**Task item:** Please give back word for word the lines below, from the first one through the one with "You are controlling".
===== Dataset extract
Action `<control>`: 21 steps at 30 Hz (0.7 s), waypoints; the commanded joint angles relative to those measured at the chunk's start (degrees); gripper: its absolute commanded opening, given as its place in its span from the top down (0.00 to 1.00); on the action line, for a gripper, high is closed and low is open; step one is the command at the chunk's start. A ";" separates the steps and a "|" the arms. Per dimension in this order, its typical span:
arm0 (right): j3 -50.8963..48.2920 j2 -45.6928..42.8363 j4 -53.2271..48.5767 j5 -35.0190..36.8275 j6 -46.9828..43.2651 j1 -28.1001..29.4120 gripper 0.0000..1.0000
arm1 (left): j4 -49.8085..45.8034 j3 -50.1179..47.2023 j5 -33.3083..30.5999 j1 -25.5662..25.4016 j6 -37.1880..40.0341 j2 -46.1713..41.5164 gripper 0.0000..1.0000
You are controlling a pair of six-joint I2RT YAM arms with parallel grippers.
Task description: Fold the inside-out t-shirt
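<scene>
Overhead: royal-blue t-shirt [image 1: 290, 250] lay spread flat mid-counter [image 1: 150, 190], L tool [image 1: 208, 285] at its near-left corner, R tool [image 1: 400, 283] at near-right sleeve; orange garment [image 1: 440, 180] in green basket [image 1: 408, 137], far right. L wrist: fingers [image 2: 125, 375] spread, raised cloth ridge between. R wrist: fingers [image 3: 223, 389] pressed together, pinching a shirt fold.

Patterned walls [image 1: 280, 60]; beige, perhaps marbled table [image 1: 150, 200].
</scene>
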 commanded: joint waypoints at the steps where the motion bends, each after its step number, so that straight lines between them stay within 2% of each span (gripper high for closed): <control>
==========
**Response box:**
Action `<control>`: 21 steps at 30 Hz (0.7 s), waypoints; the commanded joint angles relative to those measured at the chunk's start (degrees); gripper: its absolute commanded opening, given as its place in its span from the top down (0.00 to 1.00); on the action line, for a gripper, high is closed and low is open; step one is the command at the chunk's start. A ";" separates the steps and a "|" the arms. Per dimension in this order, its typical span:
arm0 (right): j3 -50.8963..48.2920 j2 -45.6928..42.8363 j4 -53.2271..48.5767 j5 -35.0190..36.8275 j6 -46.9828..43.2651 j1 -28.1001..29.4120 gripper 0.0000..1.0000
arm1 (left): j4 -49.8085..45.8034 j3 -50.1179..47.2023 j5 -33.3083..30.5999 j1 -25.5662..25.4016 j6 -37.1880..40.0341 j2 -46.1713..41.5164 gripper 0.0000..1.0000
You are controlling a pair of six-joint I2RT YAM arms with parallel grippers.

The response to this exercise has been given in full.